## WHAT TO WORK ON
Your task is to copy the lines of the data below from the line holding "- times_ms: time" through the line holding "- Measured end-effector", inclusive, exactly and with nothing added.

## COLLECTED DATA
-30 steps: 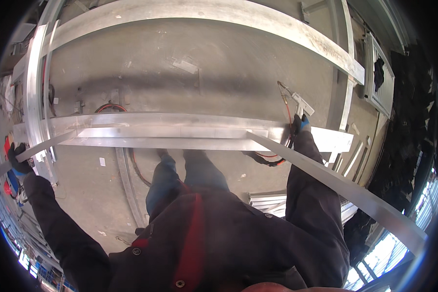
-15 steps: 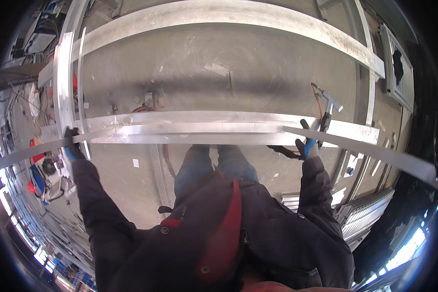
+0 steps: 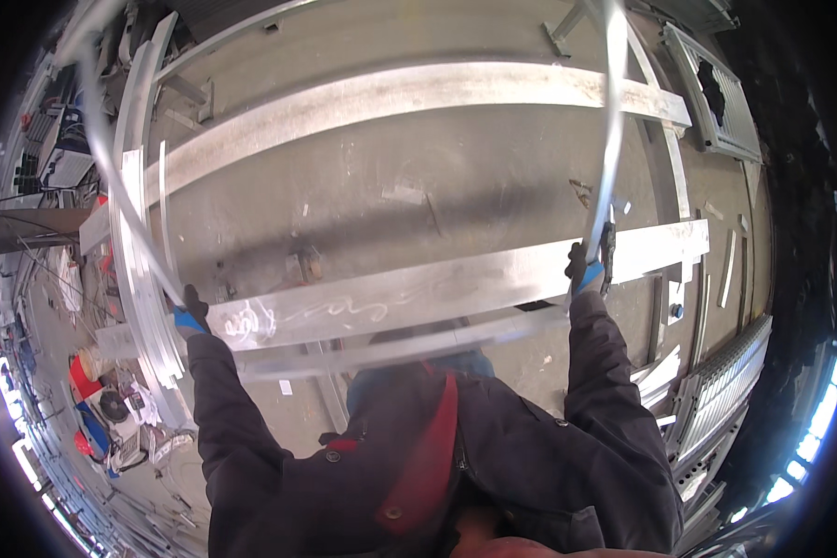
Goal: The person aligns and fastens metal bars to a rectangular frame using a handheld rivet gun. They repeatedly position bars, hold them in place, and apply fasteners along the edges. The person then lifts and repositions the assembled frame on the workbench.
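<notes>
Both hands wear dark gloves with blue on them and grip a light metal U-shaped frame point(image 3: 409, 349). My left hand point(image 3: 192, 312) is closed around its left corner, where a long side bar point(image 3: 112, 153) runs away to the upper left. At the right corner my right hand point(image 3: 583, 270) is closed as well, and another side bar point(image 3: 612, 121) rises from it toward the top edge. The frame's crosspiece hangs before my body, nearer than a wide metal beam point(image 3: 418, 284). A black-handled tool point(image 3: 609, 246) shows beside my right hand, partly hidden.
A second wide beam point(image 3: 418, 88) crosses farther off. Metal profiles point(image 3: 144, 251) lie along the left. On the right are a metal grate point(image 3: 716, 102) and stacked slatted panels point(image 3: 725, 381). Cables, a red-and-blue machine point(image 3: 88, 409) and clutter lie at the left.
The frame has swung so its side bars point away from me instead of out to the sides. My left hand has come inward and nearer. My view has turned slightly.
</notes>
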A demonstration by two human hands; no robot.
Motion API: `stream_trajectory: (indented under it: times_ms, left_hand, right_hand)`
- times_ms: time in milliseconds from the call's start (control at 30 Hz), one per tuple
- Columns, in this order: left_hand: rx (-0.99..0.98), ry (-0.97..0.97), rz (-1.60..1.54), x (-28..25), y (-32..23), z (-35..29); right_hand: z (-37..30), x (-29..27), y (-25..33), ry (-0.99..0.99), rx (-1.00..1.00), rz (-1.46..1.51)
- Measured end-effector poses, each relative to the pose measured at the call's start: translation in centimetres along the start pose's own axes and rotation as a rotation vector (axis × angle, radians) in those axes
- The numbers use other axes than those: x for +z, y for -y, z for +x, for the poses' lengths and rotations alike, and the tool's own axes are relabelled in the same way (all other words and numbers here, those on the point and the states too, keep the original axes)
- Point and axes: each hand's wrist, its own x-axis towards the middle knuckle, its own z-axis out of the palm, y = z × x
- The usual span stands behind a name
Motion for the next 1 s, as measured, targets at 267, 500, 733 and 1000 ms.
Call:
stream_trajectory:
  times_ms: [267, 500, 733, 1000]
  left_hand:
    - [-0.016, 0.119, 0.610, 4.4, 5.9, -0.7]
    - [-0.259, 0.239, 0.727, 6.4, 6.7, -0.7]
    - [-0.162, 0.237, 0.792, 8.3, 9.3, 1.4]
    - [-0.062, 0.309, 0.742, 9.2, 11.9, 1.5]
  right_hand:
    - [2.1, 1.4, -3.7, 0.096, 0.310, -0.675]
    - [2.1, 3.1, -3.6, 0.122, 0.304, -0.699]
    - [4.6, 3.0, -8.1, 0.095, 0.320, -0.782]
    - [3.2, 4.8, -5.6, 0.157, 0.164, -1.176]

## EXERCISE OUTPUT
- times_ms: time in milliseconds from the call's start (control at 30 Hz), one per tuple
- Columns, in this order: left_hand: rx (-0.99..0.98), ry (-0.97..0.97), rz (-1.60..1.54), x (-28..25), y (-32..23), z (-35..29); right_hand: z (-37..30), x (-29..27), y (-25..33), ry (-0.99..0.99), rx (-1.00..1.00), rz (-1.46..1.51)
- Measured end-effector poses, each relative to the pose measured at the call's start: translation in centimetres along the start pose's own axes and rotation as a rotation vector (axis × angle, radians) in those axes

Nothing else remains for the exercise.